● INSTRUCTIONS FOR THE TASK
In the material below, find the line with "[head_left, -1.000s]" and the line with "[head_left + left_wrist". Output exactly those two lines and all lines between them, leaving out pictures.
•••
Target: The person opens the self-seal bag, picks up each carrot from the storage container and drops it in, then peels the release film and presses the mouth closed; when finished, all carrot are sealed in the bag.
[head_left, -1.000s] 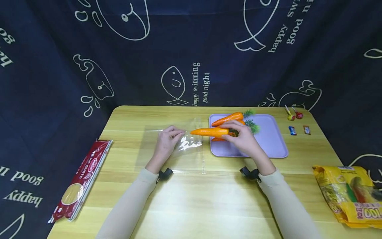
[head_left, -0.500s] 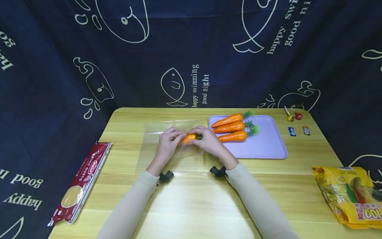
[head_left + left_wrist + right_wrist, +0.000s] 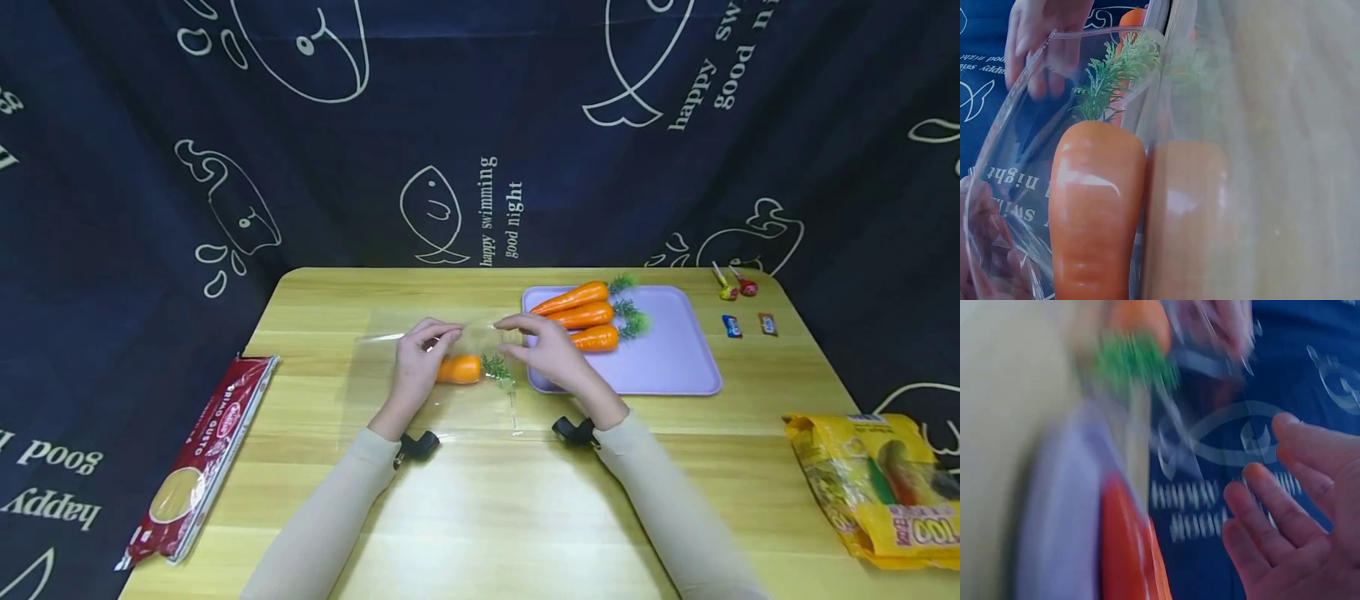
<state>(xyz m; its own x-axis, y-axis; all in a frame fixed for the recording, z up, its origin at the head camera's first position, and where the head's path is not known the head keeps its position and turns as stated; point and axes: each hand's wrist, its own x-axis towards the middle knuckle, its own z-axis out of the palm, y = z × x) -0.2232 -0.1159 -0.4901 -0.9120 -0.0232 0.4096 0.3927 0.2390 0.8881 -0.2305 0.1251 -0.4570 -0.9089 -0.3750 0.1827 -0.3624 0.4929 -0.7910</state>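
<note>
A carrot (image 3: 461,369) with green leafy top (image 3: 1110,84) lies inside a clear plastic bag (image 3: 375,400) on the wooden table. My left hand (image 3: 417,362) pinches the bag's edge between thumb and fingertips, above the carrot's body and hiding its tip. At the bag's mouth, my right hand (image 3: 551,350) has thumb and fingers spread apart with nothing between them. It overlaps the left rim of a lilac tray (image 3: 678,358). Several more carrots (image 3: 585,315) with green tops rest on that tray. The right wrist view, partly blurred, shows the right fingers (image 3: 1279,519) apart.
A red spaghetti packet (image 3: 213,450) lies along the table's left side. To the right are a yellow bag (image 3: 873,492), two lollipops (image 3: 727,290) and two small wrapped candies (image 3: 733,326). A dark printed curtain (image 3: 337,208) hangs behind the table.
My right hand took a carrot from above the tray leftward into the bag, then released it and drew back right. The carrot now lies in the bag; my left hand kept its pinch.
</note>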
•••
● RESULT FOR THIS EXERCISE
[head_left, -1.000s] 
[head_left, -0.500s] 
[head_left + left_wrist + right_wrist, +0.000s] 

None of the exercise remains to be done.